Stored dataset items

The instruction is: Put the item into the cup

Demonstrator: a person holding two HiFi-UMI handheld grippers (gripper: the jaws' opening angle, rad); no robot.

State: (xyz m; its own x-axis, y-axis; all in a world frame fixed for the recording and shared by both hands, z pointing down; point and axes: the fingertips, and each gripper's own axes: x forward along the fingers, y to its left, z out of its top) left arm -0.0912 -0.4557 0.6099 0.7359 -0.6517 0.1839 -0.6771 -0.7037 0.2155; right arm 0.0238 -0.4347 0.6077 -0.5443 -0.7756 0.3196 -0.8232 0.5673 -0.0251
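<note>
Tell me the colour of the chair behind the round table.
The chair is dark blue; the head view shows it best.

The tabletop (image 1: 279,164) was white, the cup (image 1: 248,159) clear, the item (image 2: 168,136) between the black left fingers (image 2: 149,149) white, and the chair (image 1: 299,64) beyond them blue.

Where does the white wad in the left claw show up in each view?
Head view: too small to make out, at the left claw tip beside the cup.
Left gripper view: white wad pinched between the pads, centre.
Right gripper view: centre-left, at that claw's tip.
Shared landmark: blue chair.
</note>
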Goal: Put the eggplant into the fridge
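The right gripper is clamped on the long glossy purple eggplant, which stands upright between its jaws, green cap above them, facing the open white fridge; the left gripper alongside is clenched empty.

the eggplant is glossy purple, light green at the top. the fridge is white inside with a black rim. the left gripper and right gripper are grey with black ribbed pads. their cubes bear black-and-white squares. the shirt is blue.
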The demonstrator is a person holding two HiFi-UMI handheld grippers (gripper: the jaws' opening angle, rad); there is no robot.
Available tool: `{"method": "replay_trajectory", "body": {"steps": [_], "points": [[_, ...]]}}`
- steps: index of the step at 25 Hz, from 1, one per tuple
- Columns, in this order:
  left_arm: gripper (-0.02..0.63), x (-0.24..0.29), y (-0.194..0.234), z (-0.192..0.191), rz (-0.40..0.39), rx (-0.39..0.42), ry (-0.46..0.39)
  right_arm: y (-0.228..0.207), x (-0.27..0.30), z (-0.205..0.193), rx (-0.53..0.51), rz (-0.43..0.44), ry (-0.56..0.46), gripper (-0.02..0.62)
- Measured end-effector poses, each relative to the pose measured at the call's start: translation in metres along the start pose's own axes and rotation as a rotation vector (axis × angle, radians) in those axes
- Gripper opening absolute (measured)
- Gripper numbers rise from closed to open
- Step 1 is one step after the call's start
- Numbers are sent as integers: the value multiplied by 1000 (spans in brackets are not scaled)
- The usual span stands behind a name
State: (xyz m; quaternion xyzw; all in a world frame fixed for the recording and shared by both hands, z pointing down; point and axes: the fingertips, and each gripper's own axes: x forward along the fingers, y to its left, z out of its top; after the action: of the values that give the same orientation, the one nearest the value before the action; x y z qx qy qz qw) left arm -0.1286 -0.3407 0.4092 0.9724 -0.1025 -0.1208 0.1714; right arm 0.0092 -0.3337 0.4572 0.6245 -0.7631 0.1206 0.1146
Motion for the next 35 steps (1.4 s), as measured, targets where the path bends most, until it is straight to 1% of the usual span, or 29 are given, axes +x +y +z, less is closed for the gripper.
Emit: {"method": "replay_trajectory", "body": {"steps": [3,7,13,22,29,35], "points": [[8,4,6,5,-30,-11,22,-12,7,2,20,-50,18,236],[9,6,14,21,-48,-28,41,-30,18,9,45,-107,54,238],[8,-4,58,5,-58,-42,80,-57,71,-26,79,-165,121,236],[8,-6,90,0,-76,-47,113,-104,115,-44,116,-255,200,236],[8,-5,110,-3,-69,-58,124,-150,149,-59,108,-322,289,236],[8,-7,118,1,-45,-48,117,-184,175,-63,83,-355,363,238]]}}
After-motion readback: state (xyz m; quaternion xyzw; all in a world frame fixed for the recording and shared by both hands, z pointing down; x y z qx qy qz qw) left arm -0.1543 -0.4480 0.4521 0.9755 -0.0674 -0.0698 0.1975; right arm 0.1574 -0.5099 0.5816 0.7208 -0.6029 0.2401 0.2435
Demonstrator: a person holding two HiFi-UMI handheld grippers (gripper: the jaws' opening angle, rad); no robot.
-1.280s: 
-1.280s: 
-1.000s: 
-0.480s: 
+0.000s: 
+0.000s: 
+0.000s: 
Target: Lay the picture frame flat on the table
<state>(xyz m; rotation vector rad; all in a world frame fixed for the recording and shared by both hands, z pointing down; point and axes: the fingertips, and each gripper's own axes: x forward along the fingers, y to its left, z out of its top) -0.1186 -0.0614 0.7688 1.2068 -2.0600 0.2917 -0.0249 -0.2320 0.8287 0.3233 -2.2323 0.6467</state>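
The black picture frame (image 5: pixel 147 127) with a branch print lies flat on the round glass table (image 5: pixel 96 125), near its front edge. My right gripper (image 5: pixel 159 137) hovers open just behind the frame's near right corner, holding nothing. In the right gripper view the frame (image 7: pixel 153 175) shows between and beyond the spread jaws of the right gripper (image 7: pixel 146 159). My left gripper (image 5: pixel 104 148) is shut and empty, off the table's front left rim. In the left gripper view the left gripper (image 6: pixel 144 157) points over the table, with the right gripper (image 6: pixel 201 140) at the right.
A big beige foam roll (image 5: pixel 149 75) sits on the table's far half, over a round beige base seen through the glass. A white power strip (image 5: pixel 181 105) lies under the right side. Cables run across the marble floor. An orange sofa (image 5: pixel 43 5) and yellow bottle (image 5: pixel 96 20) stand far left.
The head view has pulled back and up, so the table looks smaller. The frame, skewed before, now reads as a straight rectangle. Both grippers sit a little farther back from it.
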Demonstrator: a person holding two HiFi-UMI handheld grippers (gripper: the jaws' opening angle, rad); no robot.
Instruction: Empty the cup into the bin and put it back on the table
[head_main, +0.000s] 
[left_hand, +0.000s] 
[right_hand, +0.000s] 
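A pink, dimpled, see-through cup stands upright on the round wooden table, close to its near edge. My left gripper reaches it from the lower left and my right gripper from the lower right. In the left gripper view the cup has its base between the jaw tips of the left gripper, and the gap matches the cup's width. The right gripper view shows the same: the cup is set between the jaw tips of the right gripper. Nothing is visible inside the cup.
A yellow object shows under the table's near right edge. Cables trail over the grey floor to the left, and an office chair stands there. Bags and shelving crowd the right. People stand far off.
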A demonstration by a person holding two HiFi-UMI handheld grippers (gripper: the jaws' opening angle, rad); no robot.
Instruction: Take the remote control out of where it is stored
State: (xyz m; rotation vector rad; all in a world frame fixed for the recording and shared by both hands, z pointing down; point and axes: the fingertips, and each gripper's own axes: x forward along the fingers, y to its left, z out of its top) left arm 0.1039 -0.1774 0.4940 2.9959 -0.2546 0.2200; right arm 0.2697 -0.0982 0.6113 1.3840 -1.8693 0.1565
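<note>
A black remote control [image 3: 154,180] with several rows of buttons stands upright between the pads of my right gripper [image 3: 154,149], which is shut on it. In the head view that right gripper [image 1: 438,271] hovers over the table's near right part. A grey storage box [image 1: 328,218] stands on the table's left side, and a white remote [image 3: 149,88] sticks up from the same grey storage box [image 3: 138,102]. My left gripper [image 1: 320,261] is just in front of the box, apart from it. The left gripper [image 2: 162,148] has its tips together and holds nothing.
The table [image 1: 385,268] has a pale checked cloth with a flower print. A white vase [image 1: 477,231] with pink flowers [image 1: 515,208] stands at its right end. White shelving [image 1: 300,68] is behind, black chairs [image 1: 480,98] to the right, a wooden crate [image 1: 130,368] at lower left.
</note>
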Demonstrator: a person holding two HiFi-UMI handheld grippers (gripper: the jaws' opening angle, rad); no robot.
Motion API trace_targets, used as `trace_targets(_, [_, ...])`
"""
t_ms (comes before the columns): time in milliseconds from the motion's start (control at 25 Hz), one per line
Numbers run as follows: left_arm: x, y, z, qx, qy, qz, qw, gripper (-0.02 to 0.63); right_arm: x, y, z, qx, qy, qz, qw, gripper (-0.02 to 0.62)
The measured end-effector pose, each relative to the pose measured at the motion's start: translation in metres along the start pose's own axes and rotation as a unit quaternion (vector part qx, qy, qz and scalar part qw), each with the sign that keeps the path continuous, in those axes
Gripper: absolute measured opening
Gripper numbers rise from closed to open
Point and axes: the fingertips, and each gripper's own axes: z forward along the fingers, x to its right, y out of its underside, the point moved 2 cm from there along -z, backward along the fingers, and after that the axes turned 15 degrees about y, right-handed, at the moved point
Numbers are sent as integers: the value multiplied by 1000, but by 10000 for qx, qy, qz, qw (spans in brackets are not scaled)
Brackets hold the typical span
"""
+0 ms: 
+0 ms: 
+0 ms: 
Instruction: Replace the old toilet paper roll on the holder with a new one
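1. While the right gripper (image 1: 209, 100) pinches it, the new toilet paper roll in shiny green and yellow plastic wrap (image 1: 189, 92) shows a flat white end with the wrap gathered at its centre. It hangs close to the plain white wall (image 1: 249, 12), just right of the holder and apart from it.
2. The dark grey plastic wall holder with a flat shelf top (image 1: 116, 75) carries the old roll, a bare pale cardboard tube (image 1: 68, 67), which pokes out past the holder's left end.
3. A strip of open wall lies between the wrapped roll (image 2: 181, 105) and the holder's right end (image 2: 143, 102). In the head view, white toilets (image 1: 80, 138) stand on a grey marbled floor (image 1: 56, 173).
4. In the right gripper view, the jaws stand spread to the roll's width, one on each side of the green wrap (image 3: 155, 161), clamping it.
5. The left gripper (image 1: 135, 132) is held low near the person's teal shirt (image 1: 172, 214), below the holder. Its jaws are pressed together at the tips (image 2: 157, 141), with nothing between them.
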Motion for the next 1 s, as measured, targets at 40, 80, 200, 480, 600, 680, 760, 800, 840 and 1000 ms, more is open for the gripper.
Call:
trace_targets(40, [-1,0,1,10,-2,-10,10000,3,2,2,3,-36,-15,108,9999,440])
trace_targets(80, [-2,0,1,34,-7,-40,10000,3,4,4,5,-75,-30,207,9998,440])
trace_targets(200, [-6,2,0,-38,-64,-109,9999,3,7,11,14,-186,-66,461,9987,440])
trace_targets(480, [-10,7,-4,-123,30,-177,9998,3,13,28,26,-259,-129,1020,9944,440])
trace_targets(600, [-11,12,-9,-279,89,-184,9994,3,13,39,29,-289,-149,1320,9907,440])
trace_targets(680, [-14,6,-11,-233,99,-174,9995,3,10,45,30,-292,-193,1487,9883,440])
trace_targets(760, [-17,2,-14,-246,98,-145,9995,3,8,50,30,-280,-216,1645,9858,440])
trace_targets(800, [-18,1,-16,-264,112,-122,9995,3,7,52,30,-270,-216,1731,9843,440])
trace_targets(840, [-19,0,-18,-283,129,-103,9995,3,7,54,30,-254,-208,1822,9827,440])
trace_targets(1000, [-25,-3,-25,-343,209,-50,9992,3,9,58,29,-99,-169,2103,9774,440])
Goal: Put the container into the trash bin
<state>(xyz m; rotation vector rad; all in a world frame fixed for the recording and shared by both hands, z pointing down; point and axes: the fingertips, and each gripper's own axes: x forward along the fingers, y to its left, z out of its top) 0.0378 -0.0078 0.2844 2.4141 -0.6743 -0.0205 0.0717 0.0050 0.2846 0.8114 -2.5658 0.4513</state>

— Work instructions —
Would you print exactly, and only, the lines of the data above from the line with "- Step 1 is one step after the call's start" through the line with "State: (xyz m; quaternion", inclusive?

— Result of the exercise —
- Step 1 is one step after the call's start
- Numbers are sent as integers: the value multiplied by 1000 (spans in brackets are not scaled)
- The usual span stands behind a name
State: (xyz m; quaternion xyzw; all in a world frame fixed for the recording and shared by both hands, z pointing down; point and axes: the fingertips, and each gripper's own axes: x forward along the fingers, y to its left, z out of its top; after the action: of the values that give the same orientation, the one nearest the value before the action; x y z qx qy qz qw) left arm -0.1286 -0.3407 0.4092 0.9724 -0.1025 -0.1208 0.1714; right arm 0.0092 -0.3337 0.4572 0.6245 -0.7631 0.1206 0.1146

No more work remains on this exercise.